Amrizal mengatakan, industri pengolahan kelapa dalam negeri mampu menyerap produksi kelapa petani. Amrizal mengatakan, kebutuhan kelapa dalam negeri tahun lalu sebanyak 14,6 miliar butir. Meliputi kebutuhan industri pengolahan memerlukan 1,53 miliar butir, minyak kelapa mentah memerlukan 7,7 miliar, konsumsi rumah tangga memerlukan 1,53 miliar butir, dan ekspor sebanyak 3,5 miliar butir. Padahal, kata dia produksi kelapa dalam negeri hanya sebanyak 12 miliar butir.

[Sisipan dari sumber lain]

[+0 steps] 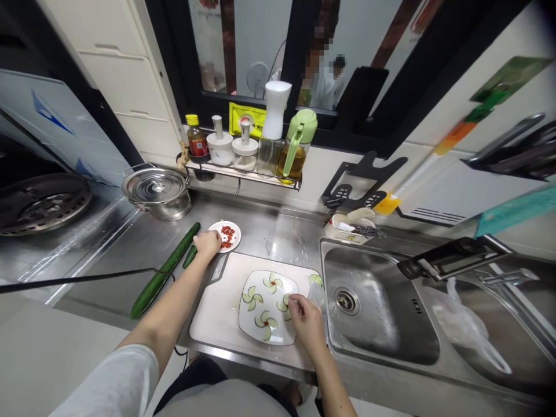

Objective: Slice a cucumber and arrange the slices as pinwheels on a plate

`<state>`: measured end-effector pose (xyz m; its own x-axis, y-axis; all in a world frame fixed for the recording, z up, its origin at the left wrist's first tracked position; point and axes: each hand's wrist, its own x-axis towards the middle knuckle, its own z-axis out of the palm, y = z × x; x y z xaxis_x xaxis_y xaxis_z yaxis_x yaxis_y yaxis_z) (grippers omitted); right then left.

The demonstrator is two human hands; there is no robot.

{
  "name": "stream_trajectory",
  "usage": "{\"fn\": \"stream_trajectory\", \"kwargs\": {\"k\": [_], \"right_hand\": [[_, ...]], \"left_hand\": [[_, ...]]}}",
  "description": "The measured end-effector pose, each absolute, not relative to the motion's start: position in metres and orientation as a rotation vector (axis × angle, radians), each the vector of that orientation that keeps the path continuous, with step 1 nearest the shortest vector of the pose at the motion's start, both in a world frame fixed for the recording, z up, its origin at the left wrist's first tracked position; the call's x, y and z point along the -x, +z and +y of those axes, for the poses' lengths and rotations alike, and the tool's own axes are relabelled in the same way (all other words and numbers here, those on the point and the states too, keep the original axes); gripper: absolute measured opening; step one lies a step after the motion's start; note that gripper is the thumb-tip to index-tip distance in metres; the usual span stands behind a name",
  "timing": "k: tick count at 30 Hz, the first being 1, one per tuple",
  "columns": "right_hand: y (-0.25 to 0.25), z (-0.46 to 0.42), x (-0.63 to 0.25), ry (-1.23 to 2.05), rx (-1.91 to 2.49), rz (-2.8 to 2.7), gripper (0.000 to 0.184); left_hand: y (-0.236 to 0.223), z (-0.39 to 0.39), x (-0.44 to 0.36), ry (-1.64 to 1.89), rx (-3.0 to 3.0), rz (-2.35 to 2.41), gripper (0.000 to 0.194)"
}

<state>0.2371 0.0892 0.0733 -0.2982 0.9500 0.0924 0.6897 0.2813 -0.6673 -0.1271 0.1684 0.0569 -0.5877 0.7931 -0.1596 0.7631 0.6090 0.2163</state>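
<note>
My left hand (209, 242), fingers curled, is closed at the left rim of a small white plate (237, 236), which holds chopped red bits (227, 234). A short cucumber piece (190, 256) lies beside that wrist, and a long whole cucumber (163, 272) is further left. My right hand (306, 319) is in a pinch over the right side of a squarish white plate (248, 331); anything between its fingertips is too small to make out. Thin cucumber slices (265, 324) form pinwheels on this plate, some with red centres. Underneath is a pale cutting board (212, 321), with more slices (315, 280) at its right corner.
A steel sink (373, 324) adjoins the board on the right, with a plastic bag (471, 330) beyond it. At the back left stands a lidded steel pot (158, 194). A seasoning rack (243, 174) carries jars and an oil bottle (297, 145). A dark cable (87, 282) crosses the left side.
</note>
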Motion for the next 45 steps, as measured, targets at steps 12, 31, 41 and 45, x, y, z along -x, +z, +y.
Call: {"fn": "stream_trajectory", "kwargs": {"k": [12,31,41,45], "right_hand": [[0.071,0.085,-0.235,0.793,1.454,-2.063,0.04],[0.08,0.052,-0.2,1.181,1.2,-2.114,0.024],[0.096,0.044,-0.2,1.259,1.159,-2.22,0.013],[0.098,0.041,-0.199,1.346,1.125,-2.264,0.009]], "left_hand": [[0.058,0.146,0.103,1.029,-1.011,2.291,0.022],[0.087,0.005,-0.029,0.927,-1.556,1.595,0.021],[0.099,-0.011,-0.027,0.751,-1.661,1.605,0.026],[0.092,-0.018,-0.023,0.752,-1.695,1.56,0.028]]}}
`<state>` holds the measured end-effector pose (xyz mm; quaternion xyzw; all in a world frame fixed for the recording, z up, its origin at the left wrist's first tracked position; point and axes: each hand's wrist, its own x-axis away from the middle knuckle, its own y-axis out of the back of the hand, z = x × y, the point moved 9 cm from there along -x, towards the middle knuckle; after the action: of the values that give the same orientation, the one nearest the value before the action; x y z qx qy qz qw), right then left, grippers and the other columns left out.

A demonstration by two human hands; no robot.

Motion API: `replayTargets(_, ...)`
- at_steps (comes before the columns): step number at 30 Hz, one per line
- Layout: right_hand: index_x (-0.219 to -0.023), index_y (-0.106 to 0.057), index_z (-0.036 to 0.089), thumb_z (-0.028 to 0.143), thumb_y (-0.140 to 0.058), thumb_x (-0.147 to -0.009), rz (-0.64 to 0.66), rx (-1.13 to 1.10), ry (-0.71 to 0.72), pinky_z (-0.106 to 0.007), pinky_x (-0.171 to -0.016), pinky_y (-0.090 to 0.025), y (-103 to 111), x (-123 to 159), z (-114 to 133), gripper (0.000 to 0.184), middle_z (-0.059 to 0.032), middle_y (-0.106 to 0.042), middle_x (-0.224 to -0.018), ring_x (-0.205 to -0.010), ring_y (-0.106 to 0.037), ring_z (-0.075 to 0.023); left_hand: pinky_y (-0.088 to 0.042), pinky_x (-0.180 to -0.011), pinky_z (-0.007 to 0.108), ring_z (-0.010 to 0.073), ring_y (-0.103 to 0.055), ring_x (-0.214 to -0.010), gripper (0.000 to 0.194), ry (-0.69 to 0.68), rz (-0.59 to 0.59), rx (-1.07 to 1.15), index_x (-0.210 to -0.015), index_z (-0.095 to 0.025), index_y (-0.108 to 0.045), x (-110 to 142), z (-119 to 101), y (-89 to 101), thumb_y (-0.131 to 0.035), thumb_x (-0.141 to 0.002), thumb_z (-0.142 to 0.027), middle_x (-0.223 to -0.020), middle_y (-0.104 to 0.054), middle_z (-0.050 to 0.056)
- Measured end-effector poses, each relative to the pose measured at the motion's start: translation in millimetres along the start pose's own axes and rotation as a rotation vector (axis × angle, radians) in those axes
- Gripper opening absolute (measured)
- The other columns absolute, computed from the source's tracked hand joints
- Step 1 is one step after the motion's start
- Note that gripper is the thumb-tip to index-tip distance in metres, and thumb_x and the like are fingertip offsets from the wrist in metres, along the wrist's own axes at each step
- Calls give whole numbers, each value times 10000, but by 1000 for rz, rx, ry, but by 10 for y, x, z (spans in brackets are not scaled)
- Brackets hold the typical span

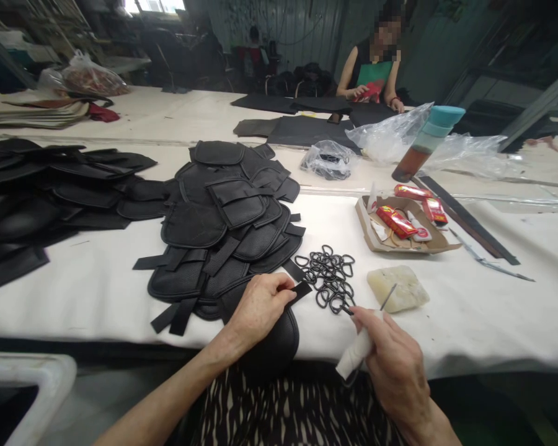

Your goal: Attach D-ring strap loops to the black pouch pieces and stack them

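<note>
My left hand (263,310) is closed, pinching a short black strap (302,290) on a black leather flap piece (274,347) at the table's front edge. The strap's end points right, toward a loose pile of black D-rings (328,272). My right hand (393,356) is closed round an awl (360,353) with a white wrapped handle, its thin metal point showing above the fingers. Its fingertips are at a D-ring on the pile's near edge; whether they grip it I cannot tell. More stitched black leather pieces (193,223) are heaped behind my left hand.
Right of the rings lies a pale waxy block (397,288). Behind it is a cardboard tray (409,248) with red packets and small white bottles. A bottle with a blue lid (428,142) stands farther back. Across the table a person (372,68) handles something red. A white bin (51,396) is lower left.
</note>
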<state>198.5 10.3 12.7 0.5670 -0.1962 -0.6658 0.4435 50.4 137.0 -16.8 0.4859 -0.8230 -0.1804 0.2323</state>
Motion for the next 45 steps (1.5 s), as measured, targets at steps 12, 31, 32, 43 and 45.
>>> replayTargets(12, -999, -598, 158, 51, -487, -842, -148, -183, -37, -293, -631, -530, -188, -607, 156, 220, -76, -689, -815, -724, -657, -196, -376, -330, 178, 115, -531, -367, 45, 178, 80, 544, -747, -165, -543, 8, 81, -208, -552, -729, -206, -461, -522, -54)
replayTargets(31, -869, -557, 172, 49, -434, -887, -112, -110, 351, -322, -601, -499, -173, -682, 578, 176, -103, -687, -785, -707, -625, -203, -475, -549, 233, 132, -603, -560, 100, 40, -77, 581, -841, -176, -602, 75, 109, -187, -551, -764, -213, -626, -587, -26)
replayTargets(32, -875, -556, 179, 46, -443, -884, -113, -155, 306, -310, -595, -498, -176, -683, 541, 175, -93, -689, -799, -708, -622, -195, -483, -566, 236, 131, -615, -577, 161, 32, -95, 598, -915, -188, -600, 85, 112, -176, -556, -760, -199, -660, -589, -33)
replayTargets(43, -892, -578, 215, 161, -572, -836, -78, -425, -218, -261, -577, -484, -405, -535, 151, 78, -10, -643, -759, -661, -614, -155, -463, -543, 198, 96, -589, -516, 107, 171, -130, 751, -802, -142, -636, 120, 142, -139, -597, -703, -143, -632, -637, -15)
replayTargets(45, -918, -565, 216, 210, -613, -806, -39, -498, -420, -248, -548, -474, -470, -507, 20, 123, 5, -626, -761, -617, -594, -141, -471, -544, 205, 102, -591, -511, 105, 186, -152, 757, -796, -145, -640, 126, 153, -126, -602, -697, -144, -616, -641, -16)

Amrizal berujar, tren penurunan kelapa selama lima tahun terakhir mencapai 30 sampai 50 persen. Pasalnya, produktivitas pohon kelapa akan menurun seiring semakin tua pohon itu. kata dia, situasi itu bertambah buruk karena tidak ada peremajaan tanaman kelapa di kebun petani.

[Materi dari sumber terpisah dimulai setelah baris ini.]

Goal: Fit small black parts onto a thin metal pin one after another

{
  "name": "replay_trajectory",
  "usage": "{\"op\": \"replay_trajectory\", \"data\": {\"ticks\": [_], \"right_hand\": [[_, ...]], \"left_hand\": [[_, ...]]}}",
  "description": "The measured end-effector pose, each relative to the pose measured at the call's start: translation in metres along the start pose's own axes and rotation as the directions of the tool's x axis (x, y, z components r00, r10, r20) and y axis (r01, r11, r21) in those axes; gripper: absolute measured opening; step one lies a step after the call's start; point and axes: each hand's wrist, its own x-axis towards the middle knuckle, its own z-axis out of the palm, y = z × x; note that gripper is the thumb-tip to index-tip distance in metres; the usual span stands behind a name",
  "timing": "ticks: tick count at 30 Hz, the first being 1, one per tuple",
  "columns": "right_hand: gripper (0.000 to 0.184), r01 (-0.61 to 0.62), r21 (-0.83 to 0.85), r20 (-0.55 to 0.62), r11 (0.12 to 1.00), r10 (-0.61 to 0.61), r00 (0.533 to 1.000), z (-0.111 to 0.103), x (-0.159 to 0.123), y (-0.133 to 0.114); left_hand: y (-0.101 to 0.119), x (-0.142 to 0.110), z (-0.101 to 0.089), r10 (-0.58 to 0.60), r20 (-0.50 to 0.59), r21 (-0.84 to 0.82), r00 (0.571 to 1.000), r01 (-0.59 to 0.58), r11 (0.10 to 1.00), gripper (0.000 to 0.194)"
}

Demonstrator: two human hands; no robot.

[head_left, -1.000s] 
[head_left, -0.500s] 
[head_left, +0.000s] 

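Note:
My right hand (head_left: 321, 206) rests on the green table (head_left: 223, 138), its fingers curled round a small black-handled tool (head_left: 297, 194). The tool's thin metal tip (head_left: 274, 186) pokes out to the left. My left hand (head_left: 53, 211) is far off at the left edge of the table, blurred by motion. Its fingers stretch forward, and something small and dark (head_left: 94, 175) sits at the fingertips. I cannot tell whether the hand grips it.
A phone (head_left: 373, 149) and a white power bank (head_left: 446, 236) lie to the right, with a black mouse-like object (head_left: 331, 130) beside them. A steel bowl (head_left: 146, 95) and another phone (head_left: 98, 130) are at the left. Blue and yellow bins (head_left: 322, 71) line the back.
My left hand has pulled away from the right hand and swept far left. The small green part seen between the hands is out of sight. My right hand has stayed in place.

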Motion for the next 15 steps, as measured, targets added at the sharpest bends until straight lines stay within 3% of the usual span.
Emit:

Amrizal menambahkan, investasi di sektor industri pengolahan kelapa dalam 25 tahun terakhir mencapai Rp 35 triliun. Kata dia, industri pengolahan kelapa itu tersebar di Pulau Jawa, Sumatra, Sulawesi, dan Kalimantan. Industri itu akan mengolah kelapa menjadi beberapa bahan makanan dan non-makanan seperti seperti santan, tepung daging kelapa, minyak kelapa, karpet serabut kelapa, dan arang.
Tak Ingin Terburu-buru
Kementerian Perdagangan menyatakan pemerintah tak ingin terburu-buru membuat kebijakan penghentian ekspor kelapa seperti desakan pengusaha yang tergabung dalam Himpunan Industri Pengolahan Kelapa Indonesia (HIPKI). Direktur Ekspor Produk Pertanian dan Kehutanan Kementerian Perdagangan Nurlaila Nur Muhammad mengatakan, kementeriannya akan mengundang semua stakeholder untuk mendiskusikan wacana itu.

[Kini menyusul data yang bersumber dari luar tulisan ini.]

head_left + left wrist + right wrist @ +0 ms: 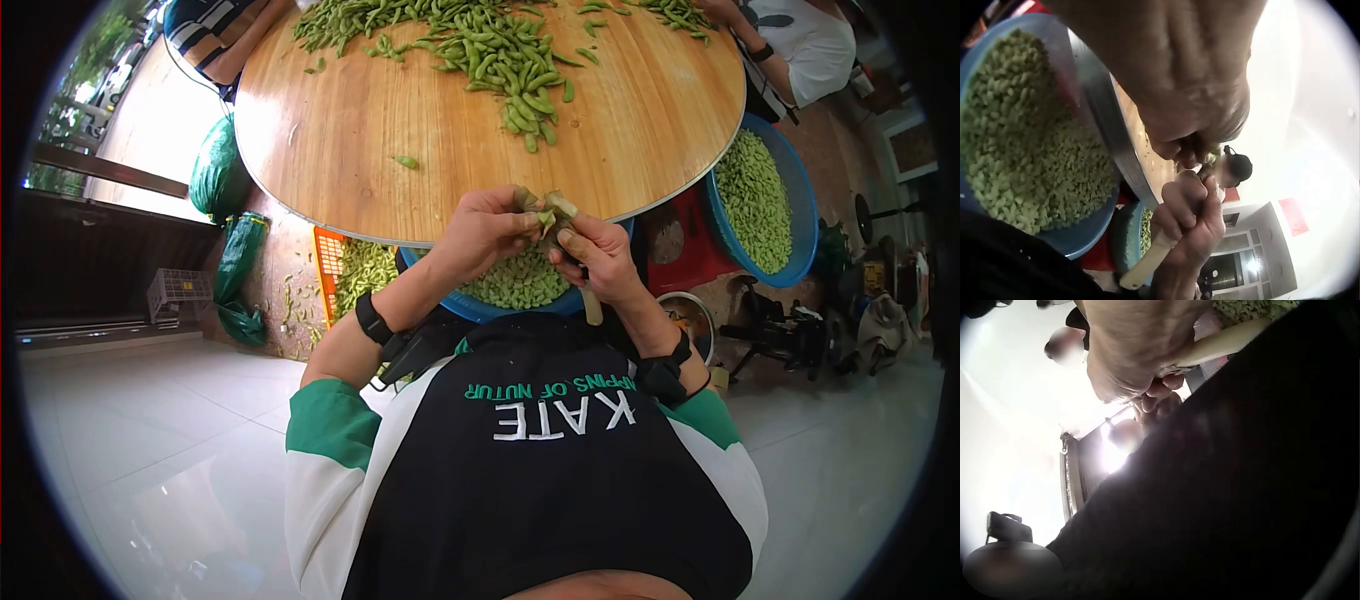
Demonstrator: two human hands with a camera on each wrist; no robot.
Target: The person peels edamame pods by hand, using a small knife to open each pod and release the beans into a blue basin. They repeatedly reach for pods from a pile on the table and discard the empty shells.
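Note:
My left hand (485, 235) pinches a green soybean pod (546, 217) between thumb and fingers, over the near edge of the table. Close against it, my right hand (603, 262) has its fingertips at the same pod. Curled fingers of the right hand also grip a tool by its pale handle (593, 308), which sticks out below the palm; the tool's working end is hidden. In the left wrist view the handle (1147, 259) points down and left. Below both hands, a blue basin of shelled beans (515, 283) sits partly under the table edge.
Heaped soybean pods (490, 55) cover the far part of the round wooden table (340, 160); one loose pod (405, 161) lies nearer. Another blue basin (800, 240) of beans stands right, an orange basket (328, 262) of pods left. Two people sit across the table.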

"Ada niat seperti itu, untuk mengarah ke sana, karena memang lebih baik kita yang menikmati nilai tambah dibanding negara lain. Tetapi kita tidak boleh melukai hati petani, artinya harga itu selalu baik untuk petani. Kementerian Perdagangan walaupun ada arah ke sana, tetapi tidak akan terburu-buru, artinya akan melakukan kajian secara baik. Karena kalau mendengar usulan dari beberapa perusahaan saja, dikhawatirkan akan menimbulkan dampak lain bagi petani kelapa,” kata Nurlaila di Menara Kadin Indonesia, Kamis (21/04/16).
Nurlaila mengatakan, usulan penghentian ekspor kelapa sudah ada sejak lima tahun lalu. Kata dia, Kemendag ingin berhati-hati mengeluarkan aturan soal larangan eskpor kelapa karena mengkhawatirkan reaksi petani. Kata dia, regulasi yang dikeluarkan Kemendag akan bersifat nasional, sehingga kata dia, kementeriannya akan memastikan dulu kesiapan petani kelapa di seluruh Indonesia menerima aturan baru itu. Kata dia, permasalahan izin ekspor itu adalah harga jual untuk industri lebih rendah dibanding untuk ekspor.
Saat ini, kelapa berkualitas baik di tingkat petani dihargai Rp 2.700 per kilogram, kategori sedang Rp 1.300 per kilogram, dan kategori rusak dihargai Rp 500 per kilogram. Jika diekspor, harga beli di petani akan lebih tinggi sekitar Rp 50 sampai Rp 200 rupiah per kilogram. Kata Nurlaila, para petani akan memilih menjual kelapanya pada pembeli yang menawar lebih tinggi, bahkan dengan pembeda hanya Rp 50.